■ **Try it**
The result should be an exact copy of the data, free of pictures.

■ **Exercise data**
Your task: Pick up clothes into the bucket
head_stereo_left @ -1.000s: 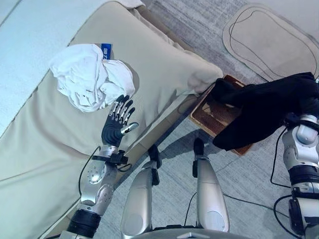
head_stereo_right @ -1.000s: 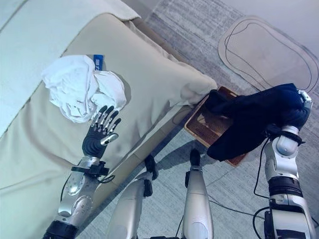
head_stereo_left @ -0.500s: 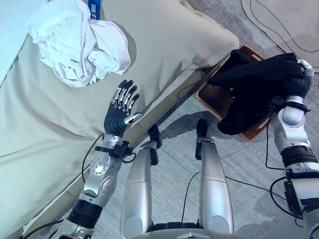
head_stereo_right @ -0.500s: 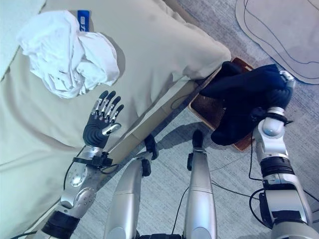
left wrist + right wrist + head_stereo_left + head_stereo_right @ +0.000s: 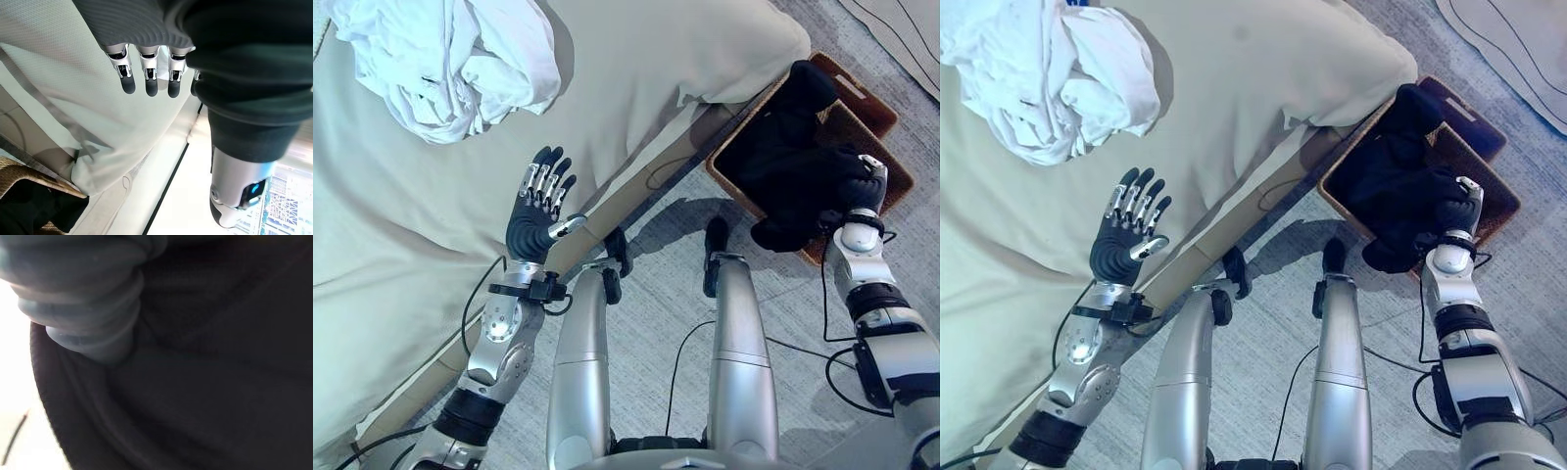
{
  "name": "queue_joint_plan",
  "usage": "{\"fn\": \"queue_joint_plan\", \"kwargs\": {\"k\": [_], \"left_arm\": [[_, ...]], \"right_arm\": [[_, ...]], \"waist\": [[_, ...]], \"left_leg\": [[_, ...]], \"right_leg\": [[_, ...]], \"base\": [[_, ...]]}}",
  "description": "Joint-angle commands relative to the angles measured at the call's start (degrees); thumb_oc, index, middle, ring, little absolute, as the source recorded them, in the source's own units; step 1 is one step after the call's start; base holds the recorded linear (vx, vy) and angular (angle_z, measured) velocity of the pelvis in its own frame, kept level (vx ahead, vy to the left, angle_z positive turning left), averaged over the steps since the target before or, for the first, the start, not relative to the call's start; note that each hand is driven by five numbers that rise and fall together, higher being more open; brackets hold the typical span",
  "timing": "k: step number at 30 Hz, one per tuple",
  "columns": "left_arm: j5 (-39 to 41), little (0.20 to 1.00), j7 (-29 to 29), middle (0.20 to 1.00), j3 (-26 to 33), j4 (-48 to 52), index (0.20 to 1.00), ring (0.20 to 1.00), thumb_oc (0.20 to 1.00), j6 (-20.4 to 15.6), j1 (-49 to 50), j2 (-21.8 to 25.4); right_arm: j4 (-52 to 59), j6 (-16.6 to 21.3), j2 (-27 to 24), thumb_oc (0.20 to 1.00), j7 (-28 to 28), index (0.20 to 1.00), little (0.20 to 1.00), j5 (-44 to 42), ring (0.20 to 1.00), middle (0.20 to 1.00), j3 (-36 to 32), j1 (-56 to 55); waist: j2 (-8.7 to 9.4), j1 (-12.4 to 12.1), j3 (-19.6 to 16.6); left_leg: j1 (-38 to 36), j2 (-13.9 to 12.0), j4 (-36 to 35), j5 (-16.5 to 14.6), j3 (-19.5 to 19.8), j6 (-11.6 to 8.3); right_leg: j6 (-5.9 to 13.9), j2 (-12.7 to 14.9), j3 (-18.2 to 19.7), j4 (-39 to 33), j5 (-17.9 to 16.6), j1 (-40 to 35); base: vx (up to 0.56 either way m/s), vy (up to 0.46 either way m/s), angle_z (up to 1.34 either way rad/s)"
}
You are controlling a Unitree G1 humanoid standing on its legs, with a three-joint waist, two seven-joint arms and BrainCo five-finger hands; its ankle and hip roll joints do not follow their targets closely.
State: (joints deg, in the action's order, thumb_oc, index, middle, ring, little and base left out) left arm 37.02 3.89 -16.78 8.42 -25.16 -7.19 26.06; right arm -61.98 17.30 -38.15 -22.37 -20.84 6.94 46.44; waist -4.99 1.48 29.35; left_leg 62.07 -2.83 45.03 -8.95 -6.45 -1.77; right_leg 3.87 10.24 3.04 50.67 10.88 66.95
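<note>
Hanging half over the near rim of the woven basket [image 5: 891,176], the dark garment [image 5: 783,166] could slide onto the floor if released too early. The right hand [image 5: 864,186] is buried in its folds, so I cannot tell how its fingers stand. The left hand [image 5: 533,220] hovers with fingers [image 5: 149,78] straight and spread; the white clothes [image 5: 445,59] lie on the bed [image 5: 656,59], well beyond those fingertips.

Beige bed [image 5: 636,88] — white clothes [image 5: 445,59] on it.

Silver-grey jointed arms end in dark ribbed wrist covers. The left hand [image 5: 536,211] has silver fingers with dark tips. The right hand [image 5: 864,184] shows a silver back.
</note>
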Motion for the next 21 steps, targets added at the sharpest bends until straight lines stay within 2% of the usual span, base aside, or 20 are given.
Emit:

■ **Task answer**
Your task: Pick up clothes into the bucket
head_stereo_left @ -1.000s: 
head_stereo_right @ -1.000s: 
head_stereo_left @ -0.500s: 
head_stereo_right @ -0.500s: 
left wrist + right wrist + head_stereo_left + head_stereo_right @ +0.000s: 
{
  "name": "queue_joint_plan",
  "usage": "{\"fn\": \"queue_joint_plan\", \"kwargs\": {\"k\": [_], \"left_arm\": [[_, ...]], \"right_arm\": [[_, ...]], \"waist\": [[_, ...]], \"left_leg\": [[_, ...]], \"right_leg\": [[_, ...]], \"base\": [[_, ...]]}}",
  "description": "Joint-angle commands relative to the angles measured at the call's start (degrees); thumb_oc, index, middle, ring, little absolute, as the source recorded them, in the source's own units; step 1 is one step after the call's start; base holds the recorded linear (vx, vy) and angular (angle_z, measured) velocity of the pelvis in its own frame, kept level (vx ahead, vy to the left, angle_z positive turning left), averaged over the steps since the target before or, for the first, the start, not relative to the call's start; note that each hand is driven by five numbers that rise and fall together, higher being more open; brackets hold the typical span",
  "timing": "k: step number at 30 Hz, one per tuple",
  "columns": "left_arm: j5 (-39 to 41), little (0.20 to 1.00), j7 (-29 to 29), middle (0.20 to 1.00), j3 (-26 to 33), j4 (-48 to 52), index (0.20 to 1.00), ring (0.20 to 1.00), thumb_oc (0.20 to 1.00), j6 (-20.4 to 15.6), j1 (-49 to 50), j2 (-21.8 to 25.4); right_arm: j4 (-52 to 59), j6 (-16.6 to 21.3), j2 (-27 to 24), thumb_oc (0.20 to 1.00), j7 (-28 to 28), index (0.20 to 1.00), little (0.20 to 1.00), j5 (-44 to 42), ring (0.20 to 1.00), middle (0.20 to 1.00), j3 (-36 to 32), j1 (-56 to 55); waist: j2 (-8.7 to 9.4), j1 (-12.4 to 12.1), j3 (-19.6 to 16.6); left_leg: j1 (-38 to 36), j2 (-13.9 to 12.0), j4 (-36 to 35), j5 (-16.5 to 14.6), j3 (-19.5 to 19.8), j6 (-11.6 to 8.3); right_leg: j6 (-5.9 to 13.9), j2 (-12.7 to 14.9), j3 (-18.2 to 19.7), j4 (-39 to 33), j5 (-17.9 to 16.6), j1 (-40 to 35); base: vx (up to 0.56 either way m/s), vy (up to 0.46 either way m/s), angle_z (up to 1.34 either way rad/s)"
}
You are controlling a Unitree G1 humanoid standing on its legs, with a three-joint waist, two seven-joint arms and BrainCo five-finger hands; its ankle and hip roll joints do not follow their targets closely.
State: (joints deg, in the action's order, thumb_oc, index, middle, ring, little and base left out) left arm 37.02 3.89 -16.78 8.42 -25.16 -7.19 26.06; right arm -61.98 17.30 -38.15 -22.37 -20.84 6.94 46.44; waist -4.99 1.48 29.35; left_leg 62.07 -2.83 45.03 -8.95 -6.45 -1.77; right_leg 3.87 10.24 3.04 50.67 10.88 66.95
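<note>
Hanging half over the near rim of the woven basket [image 5: 891,176], the dark garment [image 5: 783,166] could slide onto the floor if released too early. The right hand [image 5: 864,186] is buried in its folds, so I cannot tell how its fingers stand. The left hand [image 5: 533,220] hovers with fingers [image 5: 149,78] straight and spread; the white clothes [image 5: 445,59] lie on the bed [image 5: 656,59], well beyond those fingertips.

Beige bed [image 5: 636,88] — white clothes [image 5: 445,59] on it.

Silver-grey jointed arms end in dark ribbed wrist covers. The left hand [image 5: 536,211] has silver fingers with dark tips. The right hand [image 5: 864,184] shows a silver back.
</note>
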Motion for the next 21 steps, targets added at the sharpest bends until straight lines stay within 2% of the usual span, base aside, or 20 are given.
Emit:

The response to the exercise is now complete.